### Instructions to follow
Output all entries verbatim. Skip pictures.

Records from a dataset:
────

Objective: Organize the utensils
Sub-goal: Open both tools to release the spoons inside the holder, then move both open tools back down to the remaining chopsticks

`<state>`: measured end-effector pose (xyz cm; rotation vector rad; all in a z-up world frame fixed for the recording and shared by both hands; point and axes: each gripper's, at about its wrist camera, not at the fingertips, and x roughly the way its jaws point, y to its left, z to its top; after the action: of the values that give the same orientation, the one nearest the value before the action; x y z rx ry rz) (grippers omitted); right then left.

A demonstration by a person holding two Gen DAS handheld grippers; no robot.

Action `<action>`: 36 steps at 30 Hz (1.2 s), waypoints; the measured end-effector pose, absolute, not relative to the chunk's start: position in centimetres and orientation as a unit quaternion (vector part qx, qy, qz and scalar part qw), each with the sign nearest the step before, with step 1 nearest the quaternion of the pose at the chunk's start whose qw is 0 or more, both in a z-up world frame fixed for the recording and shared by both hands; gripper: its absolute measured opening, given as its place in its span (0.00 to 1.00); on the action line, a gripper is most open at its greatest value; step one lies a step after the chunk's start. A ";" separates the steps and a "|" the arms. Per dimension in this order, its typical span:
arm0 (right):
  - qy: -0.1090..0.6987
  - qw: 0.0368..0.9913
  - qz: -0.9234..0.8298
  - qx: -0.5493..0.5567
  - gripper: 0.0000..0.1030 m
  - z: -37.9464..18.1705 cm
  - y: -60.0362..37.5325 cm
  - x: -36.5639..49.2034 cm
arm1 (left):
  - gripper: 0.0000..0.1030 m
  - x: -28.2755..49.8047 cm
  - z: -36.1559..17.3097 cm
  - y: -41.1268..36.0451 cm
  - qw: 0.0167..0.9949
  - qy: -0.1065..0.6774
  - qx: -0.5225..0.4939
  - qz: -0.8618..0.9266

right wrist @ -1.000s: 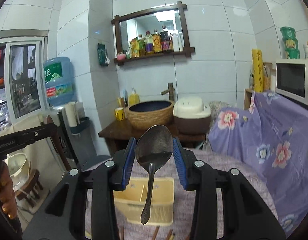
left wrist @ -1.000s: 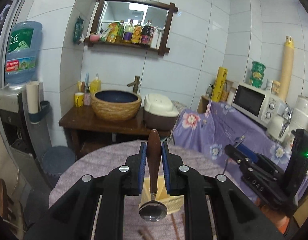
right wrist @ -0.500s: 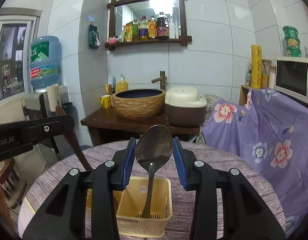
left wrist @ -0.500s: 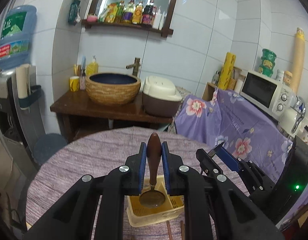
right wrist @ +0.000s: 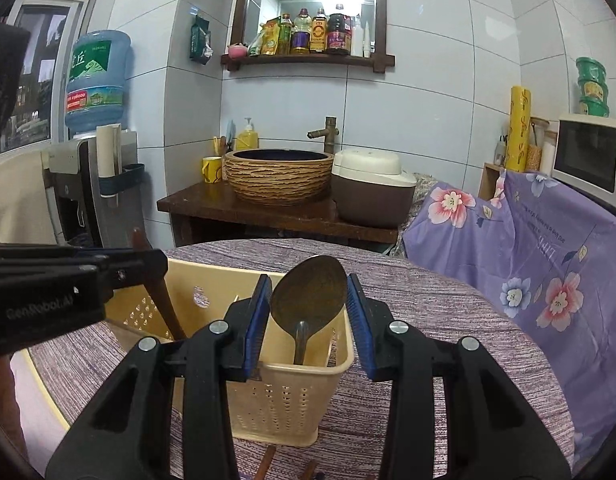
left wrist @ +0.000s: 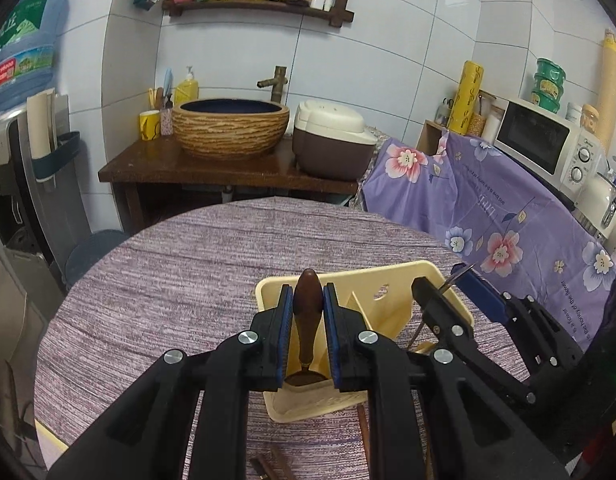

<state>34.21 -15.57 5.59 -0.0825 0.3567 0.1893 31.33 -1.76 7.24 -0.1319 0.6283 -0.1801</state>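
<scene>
A pale yellow utensil holder stands on the round table. My left gripper is shut on a wooden-handled spoon, handle up, and its bowl hangs low inside the holder's left compartment. My right gripper is shut on the bowl of a metal spoon, whose handle reaches down into the right side of the holder. In the right wrist view the left gripper enters from the left with the wooden handle. The left wrist view shows the right gripper just right of the holder.
The table carries a purple striped cloth, and brown sticks lie on it in front of the holder. Behind stand a wooden sink stand, a rice cooker, a flowered purple cover at right and a water dispenser at left.
Both grippers have sunk toward the table with their spoons. The holder, once small and below the spoons, now surrounds both spoons' lower ends.
</scene>
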 end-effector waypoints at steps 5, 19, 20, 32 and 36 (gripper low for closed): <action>0.179 0.979 0.095 -0.038 0.38 5.2 -15.8 34.0 | 0.16 31.4 6.8 -1.4 0.942 0.315 -0.076 -0.089; 0.217 0.974 0.058 0.002 0.56 6.0 -19.1 28.8 | 0.61 25.2 7.2 0.6 0.955 0.285 -0.065 -0.053; 0.232 0.971 0.053 0.007 0.56 5.7 -19.5 28.2 | 0.61 24.5 6.7 0.8 0.955 0.289 -0.059 -0.041; 0.337 0.941 0.010 0.027 0.60 -1.3 -22.0 21.0 | 0.53 18.6 -2.8 0.2 0.908 0.413 -0.046 -0.046; 0.347 0.937 0.017 0.025 0.60 -2.8 -21.7 19.2 | 0.49 17.5 -4.6 -0.1 0.898 0.434 -0.052 -0.053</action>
<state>19.22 -21.71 -2.79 0.0506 0.7084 0.0342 17.53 -0.06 -4.61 -0.1078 0.8985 -0.1097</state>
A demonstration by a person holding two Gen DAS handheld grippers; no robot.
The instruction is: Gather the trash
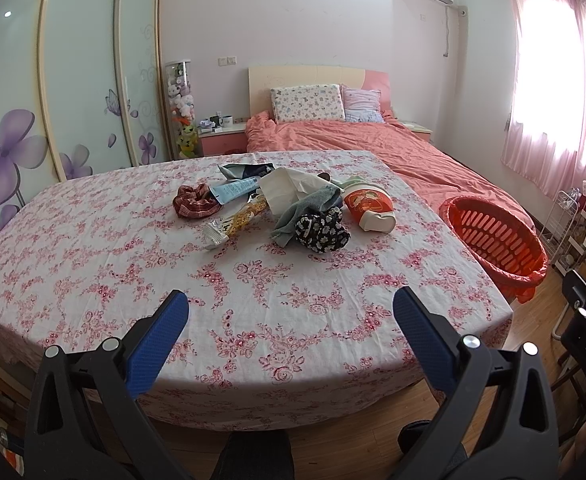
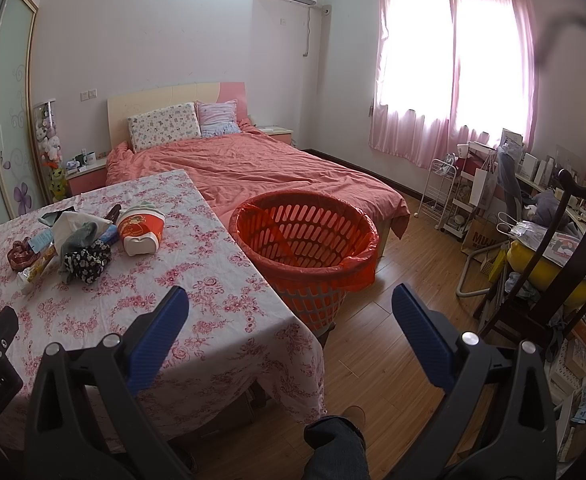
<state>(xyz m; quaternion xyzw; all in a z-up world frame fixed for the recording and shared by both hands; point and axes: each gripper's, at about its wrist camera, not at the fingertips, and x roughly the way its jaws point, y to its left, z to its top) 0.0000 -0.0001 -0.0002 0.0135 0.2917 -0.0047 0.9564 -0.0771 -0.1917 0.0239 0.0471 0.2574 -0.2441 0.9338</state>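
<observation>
A heap of litter and cloth lies mid-table on the floral tablecloth (image 1: 133, 272): a red paper cup (image 1: 371, 206) on its side, a white paper bag (image 1: 279, 192), a yellow snack wrapper (image 1: 241, 220), a blue packet (image 1: 235, 190), a red plaid scrunchie (image 1: 195, 200), a grey-green sock (image 1: 309, 208) and a black floral cloth (image 1: 323, 230). An orange lined basket (image 2: 305, 236) stands off the table's right side. My left gripper (image 1: 291, 312) hangs open over the table's near edge, well short of the heap. My right gripper (image 2: 291, 308) is open near the table's corner, before the basket.
A bed with a salmon cover (image 2: 261, 168) lies behind the table and basket. A dark wooden chair (image 2: 573, 248), a white wire rack (image 2: 441, 196) and cluttered shelves fill the right side. Wardrobe doors (image 1: 73, 80) line the left wall. A person's knee (image 2: 333, 448) shows below.
</observation>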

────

### Reply to the exercise
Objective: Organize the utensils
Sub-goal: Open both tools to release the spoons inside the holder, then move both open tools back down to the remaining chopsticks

`<state>`: measured end-effector pose (xyz cm; rotation vector rad; all in a z-up world frame fixed for the recording and shared by both hands; point and axes: each gripper's, at about its wrist camera, not at the fingertips, and x roughly the way its jaws point, y to its left, z to its top; after the action: of the values that give the same orientation, the one nearest the value before the action; x y z rx ry rz) (grippers omitted); right then left.

A demonstration by a person holding two Gen DAS handheld grippers; no robot.

Action `<action>`: 36 steps at 30 Hz (1.2 s), waypoints; the measured end-effector pose, absolute, not relative to the chunk's start: position in centimetres and orientation as a unit quaternion (vector part qx, qy, qz and scalar part qw), each with the sign nearest the step before, with step 1 nearest the quaternion of the pose at the chunk's start whose qw is 0 or more, both in a z-up world frame fixed for the recording and shared by both hands; gripper: its absolute measured opening, given as its place in its span (0.00 to 1.00); on the action line, a gripper is most open at its greatest value; step one lies a step after the chunk's start. A ";" separates the steps and a "|" the arms. Per dimension in this order, its typical span:
arm0 (right):
  - qy: -0.1090..0.6987
  - qw: 0.0368..0.9913
  - qz: -0.9234..0.8298
  - qx: -0.5493..0.5567
  - gripper: 0.0000..0.1030 m
  - z: -37.9464..18.1705 cm
  - y: -60.0362..37.5325 cm
  - x: -36.5639..49.2034 cm
arm1 (left):
  - gripper: 0.0000..0.1030 m
  - x: -28.2755..49.8047 cm
  - z: -36.1559..17.3097 cm
  - y: -41.1268..36.0451 cm
  - qw: 0.0167..0.9949
  - qy: -0.1065..0.6774
  - qx: -0.5225..0.4939
  - qz: -0.8618..0.9266

right wrist @ -1.000s: 
left wrist @ -1.000s: 
right wrist @ -0.500s: 
left wrist @ -0.500s: 
right wrist @ +0.000s: 
left wrist @ +0.000s: 

<state>34.21 -15.57 5.59 -0.0825 0.3567 0.1893 31.33 -1.76 7.24 -0.1319 0.6283 -0.1801</state>
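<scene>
A pale yellow utensil holder stands on the round table. My left gripper is shut on a wooden-handled spoon, handle up, and its bowl hangs low inside the holder's left compartment. My right gripper is shut on the bowl of a metal spoon, whose handle reaches down into the right side of the holder. In the right wrist view the left gripper enters from the left with the wooden handle. The left wrist view shows the right gripper just right of the holder.
The table carries a purple striped cloth, and brown sticks lie on it in front of the holder. Behind stand a wooden sink stand, a rice cooker, a flowered purple cover at right and a water dispenser at left.
Both grippers have sunk toward the table with their spoons. The holder, once small and below the spoons, now surrounds both spoons' lower ends.
</scene>
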 end-effector waypoints at steps 5, 19, 20, 32 and 36 (gripper low for closed): <action>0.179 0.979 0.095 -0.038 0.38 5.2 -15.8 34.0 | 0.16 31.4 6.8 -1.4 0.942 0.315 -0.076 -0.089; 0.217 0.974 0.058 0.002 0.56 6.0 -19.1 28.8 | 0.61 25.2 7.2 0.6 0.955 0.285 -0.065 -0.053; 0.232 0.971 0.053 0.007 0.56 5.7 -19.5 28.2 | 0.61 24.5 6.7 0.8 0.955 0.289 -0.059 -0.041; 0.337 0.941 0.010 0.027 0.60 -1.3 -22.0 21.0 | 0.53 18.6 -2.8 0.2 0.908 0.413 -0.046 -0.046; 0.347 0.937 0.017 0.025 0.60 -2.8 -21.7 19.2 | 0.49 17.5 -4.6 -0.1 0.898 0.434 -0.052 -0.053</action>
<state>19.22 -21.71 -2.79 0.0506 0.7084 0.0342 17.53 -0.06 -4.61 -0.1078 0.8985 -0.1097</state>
A demonstration by a person holding two Gen DAS handheld grippers; no robot.
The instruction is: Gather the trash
<state>(xyz m; quaternion xyzw; all in a z-up world frame fixed for the recording and shared by both hands; point and axes: each gripper's, at about its wrist camera, not at the fingertips, and x roughly the way its jaws point, y to its left, z to its top) 0.0000 -0.0001 -0.0002 0.0135 0.2917 -0.0047 0.9564 -0.0771 -0.1917 0.0239 0.0471 0.2574 -0.2441 0.9338</state>
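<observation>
A heap of litter and cloth lies mid-table on the floral tablecloth (image 1: 133, 272): a red paper cup (image 1: 371, 206) on its side, a white paper bag (image 1: 279, 192), a yellow snack wrapper (image 1: 241, 220), a blue packet (image 1: 235, 190), a red plaid scrunchie (image 1: 195, 200), a grey-green sock (image 1: 309, 208) and a black floral cloth (image 1: 323, 230). An orange lined basket (image 2: 305, 236) stands off the table's right side. My left gripper (image 1: 291, 312) hangs open over the table's near edge, well short of the heap. My right gripper (image 2: 291, 308) is open near the table's corner, before the basket.
A bed with a salmon cover (image 2: 261, 168) lies behind the table and basket. A dark wooden chair (image 2: 573, 248), a white wire rack (image 2: 441, 196) and cluttered shelves fill the right side. Wardrobe doors (image 1: 73, 80) line the left wall. A person's knee (image 2: 333, 448) shows below.
</observation>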

This completes the output.